2025-02-27
The Presidency of the Islamic Republic of Mauritania issued Law No. 2025-003 to amend and replace key provisions of the 2018 Credit Institutions Regulation Law, introducing comprehensive definitions for resolution mechanisms, internal bail-in, and systemic risk. The legislation empowers the Central Bank of Mauritania to impose strict restructuring measures, appoint special commissioners and provisional administrators, and enforce capital requirements, liquidity rules, and management replacements when institutions face solvency or governance failures. Furthermore, it establishes a formal resolution framework allowing the Central Bank to transfer assets, convert debts to equity, and suspend contractual rights to ensure financial stability and protect depositors during institutional distress.
REPUBLIQUE ISLAMIQUE DE MAURITANIA Honor - Fraternity - Justice
PRESIDENCY OF THE REPUBLIC VISA: D.G.L.E.J.O VISA LEGISLATION
2025-003
Law No. [Number]/PR Amending, Repealing and Replacing Certain Provisions of Law No. 2018-036 bis of 16 August 2018 on the Regulation of Credit Institutions
The National Assembly has adopted; The President of the Republic promulgates the law as follows:
Article 1: This law supplements the provisions of Article 3 and repeals and replaces those of Articles 28, 80, 86, 88, 89, 90, 91, 92, 93, 94, 95, 96, 97, 98, 99, 100, 101, 106, 107, 109, 111, 112, 113, 114, 115, 116, 117, 118, 120, 121, 127, 128 and 149 of Law No. 2018-36 bis of 16 August 2018 on the Regulation of Credit Institutions as follows:
Article 2: The provisions of Article 3 of Law No. 2018-36 bis on the Regulation of Credit Institutions are supplemented by the following points 13, 14, 15, 16, 17, 18 and 19:
Resolution: an orderly process for managing the failure of a systemic bank in particular, or any credit institution, so as to minimize the impact on depositors, the financial system and public finances;
Internal bail-in (« bail-in »): write down uninsured and unsecured claims or convert these claims into equity in accordance with the hierarchy of claims in the event of liquidation. Internal bail-in may be carried out either to recapitalize the entity, or to capitalize a new entity or a bridge bank to which these functions have been transferred after the closure of the non-viable bank. When internal bail-in is used to recapitalize the failing bank, it will be accompanied by the adoption of a new business plan, which may provide for the sale of problematic assets, the reduction of functions and the replacement of management.
Purchase and assumption: The Central Bank fully or partially transfers the shares, assets, rights or liabilities of the failing credit institution to a private purchaser. The purchaser may assume deposits on the liability side and purchase liquidity and liquidity-like assets, "good" loans and other high-quality assets of the credit institution. If non-performing loans and other risky investments must be transferred to the purchaser, an arrangement must be found to mitigate the resulting risk. Unsold assets are liquidated under the control of the Central Bank.
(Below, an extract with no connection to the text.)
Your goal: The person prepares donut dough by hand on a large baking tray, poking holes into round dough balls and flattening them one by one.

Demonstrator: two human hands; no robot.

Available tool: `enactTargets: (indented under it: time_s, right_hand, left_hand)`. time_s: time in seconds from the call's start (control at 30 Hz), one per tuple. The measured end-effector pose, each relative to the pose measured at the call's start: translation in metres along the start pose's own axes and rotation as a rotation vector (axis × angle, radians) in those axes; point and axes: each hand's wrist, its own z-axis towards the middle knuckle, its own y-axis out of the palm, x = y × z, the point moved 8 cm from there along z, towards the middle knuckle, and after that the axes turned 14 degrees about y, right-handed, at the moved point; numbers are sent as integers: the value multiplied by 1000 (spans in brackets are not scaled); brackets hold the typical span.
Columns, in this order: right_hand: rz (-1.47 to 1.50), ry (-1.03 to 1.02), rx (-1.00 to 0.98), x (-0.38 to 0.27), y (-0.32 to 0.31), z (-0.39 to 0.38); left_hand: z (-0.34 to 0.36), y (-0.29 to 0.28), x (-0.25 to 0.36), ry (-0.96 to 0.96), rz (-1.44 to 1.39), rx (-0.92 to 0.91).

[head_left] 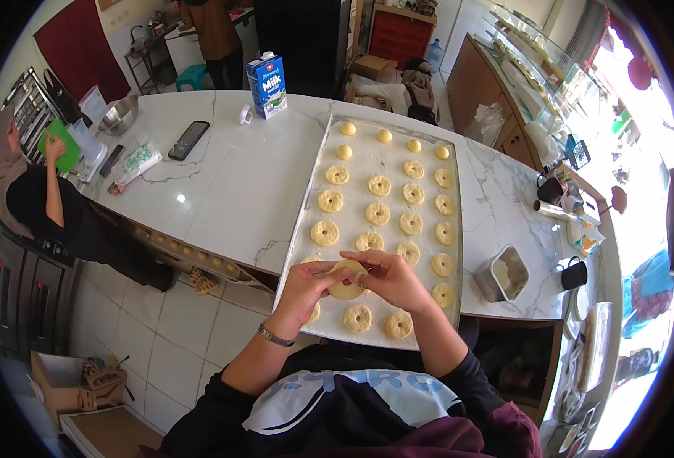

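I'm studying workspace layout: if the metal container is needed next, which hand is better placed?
Probably the right hand: the metal container stands on its side, beyond the tray. The left hand would likely have to cross over. Both are on the dough piece, though.

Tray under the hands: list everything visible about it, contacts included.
The tray is large, rectangular and pale, apparently metal, with a low rim and whitish, floury-looking base. It lies flat on the marble-patterned table, its near end seeming to overhang. Small yellow dough balls sit toward the far end; dough rings fill most of the rest. The left hand and right hand hold a dough piece over the near part, hiding some of it.
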Motion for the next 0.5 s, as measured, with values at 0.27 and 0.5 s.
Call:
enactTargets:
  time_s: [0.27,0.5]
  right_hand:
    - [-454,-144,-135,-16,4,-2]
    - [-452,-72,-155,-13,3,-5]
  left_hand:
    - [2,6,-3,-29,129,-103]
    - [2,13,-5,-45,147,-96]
Use of a bridge institution: The Central Bank may close the fragile bank and approve a third-party "bridge bank" to which it transfers the shares or assets and liabilities of the credit institution subject to resolution proceedings and which are intended to endure. This institution then carries on the "good bank" activities of the bank and ensures the transition between the failure of the credit institution and the time to evaluate and sell it to a third party under satisfactory conditions.
Transfer to an asset management company: The Central Bank may transfer the poor-quality assets and liabilities of the credit institution subject to resolution proceedings and intended to be sold or liquidated to an asset management structure. This structure is treated as a "bad bank".
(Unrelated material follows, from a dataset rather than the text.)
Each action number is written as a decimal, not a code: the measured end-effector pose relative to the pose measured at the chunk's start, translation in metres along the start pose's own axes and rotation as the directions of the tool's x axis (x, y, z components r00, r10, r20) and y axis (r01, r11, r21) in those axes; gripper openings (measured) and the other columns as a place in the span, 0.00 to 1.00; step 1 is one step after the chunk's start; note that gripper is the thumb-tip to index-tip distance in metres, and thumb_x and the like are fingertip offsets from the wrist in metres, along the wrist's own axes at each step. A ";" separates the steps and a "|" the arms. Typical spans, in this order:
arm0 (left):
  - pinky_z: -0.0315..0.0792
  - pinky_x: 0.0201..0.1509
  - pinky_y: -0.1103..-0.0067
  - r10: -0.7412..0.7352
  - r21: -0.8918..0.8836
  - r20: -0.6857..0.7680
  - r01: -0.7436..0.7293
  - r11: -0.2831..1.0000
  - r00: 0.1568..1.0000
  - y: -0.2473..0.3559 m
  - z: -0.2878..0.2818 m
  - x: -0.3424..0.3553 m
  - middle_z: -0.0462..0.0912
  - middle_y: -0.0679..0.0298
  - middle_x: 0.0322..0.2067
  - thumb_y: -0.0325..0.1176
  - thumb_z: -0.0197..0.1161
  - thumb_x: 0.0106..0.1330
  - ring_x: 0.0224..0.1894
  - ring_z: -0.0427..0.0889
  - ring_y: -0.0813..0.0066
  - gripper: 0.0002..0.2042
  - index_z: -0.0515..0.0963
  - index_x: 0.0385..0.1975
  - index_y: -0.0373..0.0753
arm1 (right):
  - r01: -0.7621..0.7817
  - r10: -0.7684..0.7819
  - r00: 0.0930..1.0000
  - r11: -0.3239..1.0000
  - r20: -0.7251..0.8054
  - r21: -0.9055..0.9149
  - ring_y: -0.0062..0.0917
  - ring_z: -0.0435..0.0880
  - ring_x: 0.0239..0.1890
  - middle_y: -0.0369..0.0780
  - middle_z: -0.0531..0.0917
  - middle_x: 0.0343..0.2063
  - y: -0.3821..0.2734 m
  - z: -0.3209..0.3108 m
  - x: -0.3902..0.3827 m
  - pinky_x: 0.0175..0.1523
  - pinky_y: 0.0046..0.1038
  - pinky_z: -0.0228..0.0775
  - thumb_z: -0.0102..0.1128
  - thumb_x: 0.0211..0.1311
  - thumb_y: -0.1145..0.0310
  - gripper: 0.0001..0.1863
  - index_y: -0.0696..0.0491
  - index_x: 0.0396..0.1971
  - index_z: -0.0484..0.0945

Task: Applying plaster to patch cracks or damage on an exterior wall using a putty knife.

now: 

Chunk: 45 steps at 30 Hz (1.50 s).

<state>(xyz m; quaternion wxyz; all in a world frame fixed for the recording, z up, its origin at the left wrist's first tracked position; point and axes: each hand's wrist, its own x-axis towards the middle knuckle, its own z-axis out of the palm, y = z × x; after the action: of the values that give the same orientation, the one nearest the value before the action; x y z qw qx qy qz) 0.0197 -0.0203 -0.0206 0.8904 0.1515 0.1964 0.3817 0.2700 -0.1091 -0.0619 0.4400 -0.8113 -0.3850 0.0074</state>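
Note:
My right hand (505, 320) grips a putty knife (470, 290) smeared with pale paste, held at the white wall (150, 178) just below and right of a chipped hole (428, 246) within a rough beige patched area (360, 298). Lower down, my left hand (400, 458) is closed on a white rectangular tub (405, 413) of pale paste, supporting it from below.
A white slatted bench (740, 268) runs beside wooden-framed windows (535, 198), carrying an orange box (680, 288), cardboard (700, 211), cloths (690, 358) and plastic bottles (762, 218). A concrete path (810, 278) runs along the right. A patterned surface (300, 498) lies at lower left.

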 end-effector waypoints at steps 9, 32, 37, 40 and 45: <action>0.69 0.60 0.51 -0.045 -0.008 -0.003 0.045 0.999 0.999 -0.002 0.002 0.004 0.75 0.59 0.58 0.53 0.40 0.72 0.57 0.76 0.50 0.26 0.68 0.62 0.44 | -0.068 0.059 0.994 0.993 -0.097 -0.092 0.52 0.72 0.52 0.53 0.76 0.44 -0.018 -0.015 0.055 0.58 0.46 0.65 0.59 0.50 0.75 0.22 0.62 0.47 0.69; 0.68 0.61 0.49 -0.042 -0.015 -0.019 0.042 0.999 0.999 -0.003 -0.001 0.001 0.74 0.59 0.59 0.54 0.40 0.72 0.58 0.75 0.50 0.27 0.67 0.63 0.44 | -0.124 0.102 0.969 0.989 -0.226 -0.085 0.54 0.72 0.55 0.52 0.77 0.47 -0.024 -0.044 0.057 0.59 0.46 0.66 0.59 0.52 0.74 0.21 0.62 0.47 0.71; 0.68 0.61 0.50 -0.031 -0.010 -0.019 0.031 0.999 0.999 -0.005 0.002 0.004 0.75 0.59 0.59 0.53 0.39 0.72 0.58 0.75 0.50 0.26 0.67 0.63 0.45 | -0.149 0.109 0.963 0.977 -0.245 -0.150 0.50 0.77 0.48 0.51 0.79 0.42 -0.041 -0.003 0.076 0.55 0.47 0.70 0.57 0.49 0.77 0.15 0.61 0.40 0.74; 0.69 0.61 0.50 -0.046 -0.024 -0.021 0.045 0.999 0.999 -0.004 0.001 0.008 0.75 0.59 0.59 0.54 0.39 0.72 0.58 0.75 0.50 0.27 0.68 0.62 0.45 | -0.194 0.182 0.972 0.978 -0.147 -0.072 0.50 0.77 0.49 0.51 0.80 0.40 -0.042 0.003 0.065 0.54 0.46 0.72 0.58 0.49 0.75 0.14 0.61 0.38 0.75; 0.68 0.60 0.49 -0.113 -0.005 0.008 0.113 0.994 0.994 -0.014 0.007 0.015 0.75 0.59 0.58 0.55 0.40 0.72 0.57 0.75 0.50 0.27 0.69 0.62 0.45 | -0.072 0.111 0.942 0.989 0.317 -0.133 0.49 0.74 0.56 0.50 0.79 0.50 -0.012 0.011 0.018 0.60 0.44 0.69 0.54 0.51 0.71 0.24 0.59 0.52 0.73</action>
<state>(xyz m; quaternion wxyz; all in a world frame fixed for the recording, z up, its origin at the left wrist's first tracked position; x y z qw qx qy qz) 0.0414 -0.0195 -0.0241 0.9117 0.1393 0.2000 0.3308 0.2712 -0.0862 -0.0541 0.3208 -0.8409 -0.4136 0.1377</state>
Systemic risk: any risk of the effects of the failure or bankruptcy of a credit institution spreading to the stability of the financial system or to the social plan;
Financial stability: a situation represented by a solid financial system, capable of fully performing its key functions and resisting potential internal and external shocks.
Article 3: The provisions of Articles 28 and 80 of Law No. 2018-36 bis of 16 August 2018 are repealed and replaced as follows:
Article 28 (new): Funds received by payment institutions shall be deposited in an escrow account with a credit institution authorized to receive demand deposits from the public.
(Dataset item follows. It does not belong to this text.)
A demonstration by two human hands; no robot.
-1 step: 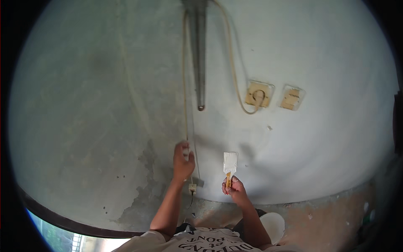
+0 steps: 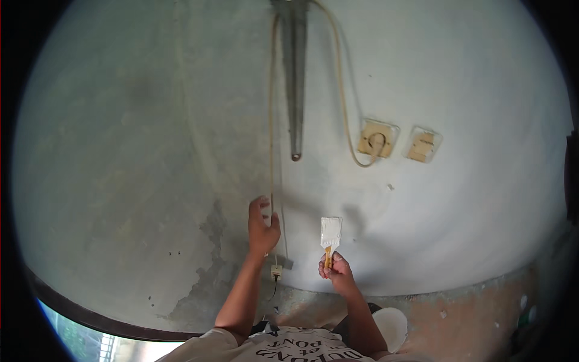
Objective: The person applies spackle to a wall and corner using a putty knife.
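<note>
In my right hand (image 2: 336, 273) is a paintbrush (image 2: 331, 231), gripped by its yellow wooden handle. White paint coats its head, which points up, away from me. My left hand (image 2: 263, 232) is raised beside a hanging cream cable (image 2: 271, 139), thumb and fingers apart. The cable passes close by the fingers; whether they touch it I cannot tell. Below that hand, a small cream socket block (image 2: 276, 270) hangs at the cable's lower end, with a dark cord plugged in. The wall (image 2: 398, 241) in front is bright white to the right and greyer, patchy, to the left.
A long metal bracket (image 2: 295, 90) runs down the wall from the top, cable looped over it. To its right are a wall socket (image 2: 377, 140) with a plug in it and a second yellowed plate (image 2: 422, 145). A white bucket (image 2: 391, 329) stands on the floor by my right forearm.
The fingers of my left hand have spread slightly beside the cable. The wall fixtures sit a little further right in the picture. My right hand keeps the paintbrush in nearly the same place.
</note>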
The Central Bank may authorize, under certain conditions, the investment of these funds in low-risk, liquid and safe assets.
The escrow account is protected against any recourse by other creditors of the payment institution, including in the event of enforcement proceedings or resolution or liquidation proceedings.
Article 80 (new): Based on the results of the control and assessment procedure carried out by the Central Bank under this law and in order to take into account the risks to which the concerned credit institution is or may be exposed, the Central Bank may impose on this credit institution a specific capital requirement, which shall be added to the capital requirements required by or under this law. The Central Bank specifies the modalities according to which the concerned credit institution must cover this specific capital requirement.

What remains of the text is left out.